> **Task details**
Write out again each line of the material below, unchanged, from the first one to the line that holds "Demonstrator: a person".

> **Provided material**
*** Begin section ***
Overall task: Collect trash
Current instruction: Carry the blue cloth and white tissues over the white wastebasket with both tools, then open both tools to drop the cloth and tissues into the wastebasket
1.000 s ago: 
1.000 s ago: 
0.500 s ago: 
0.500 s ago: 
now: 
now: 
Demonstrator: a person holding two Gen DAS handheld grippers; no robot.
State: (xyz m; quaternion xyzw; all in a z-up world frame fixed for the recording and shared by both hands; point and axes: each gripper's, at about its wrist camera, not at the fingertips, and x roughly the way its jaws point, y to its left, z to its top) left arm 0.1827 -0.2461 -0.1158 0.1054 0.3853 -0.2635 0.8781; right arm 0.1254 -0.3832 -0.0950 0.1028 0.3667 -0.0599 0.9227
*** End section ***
> **Answer below**
Overall task: Collect trash
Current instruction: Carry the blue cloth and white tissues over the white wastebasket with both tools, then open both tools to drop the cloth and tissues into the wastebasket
1.000 s ago: 
1.000 s ago: 
0.500 s ago: 
0.500 s ago: 
now: 
now: 
Demonstrator: a person holding two Gen DAS handheld grippers; no robot.

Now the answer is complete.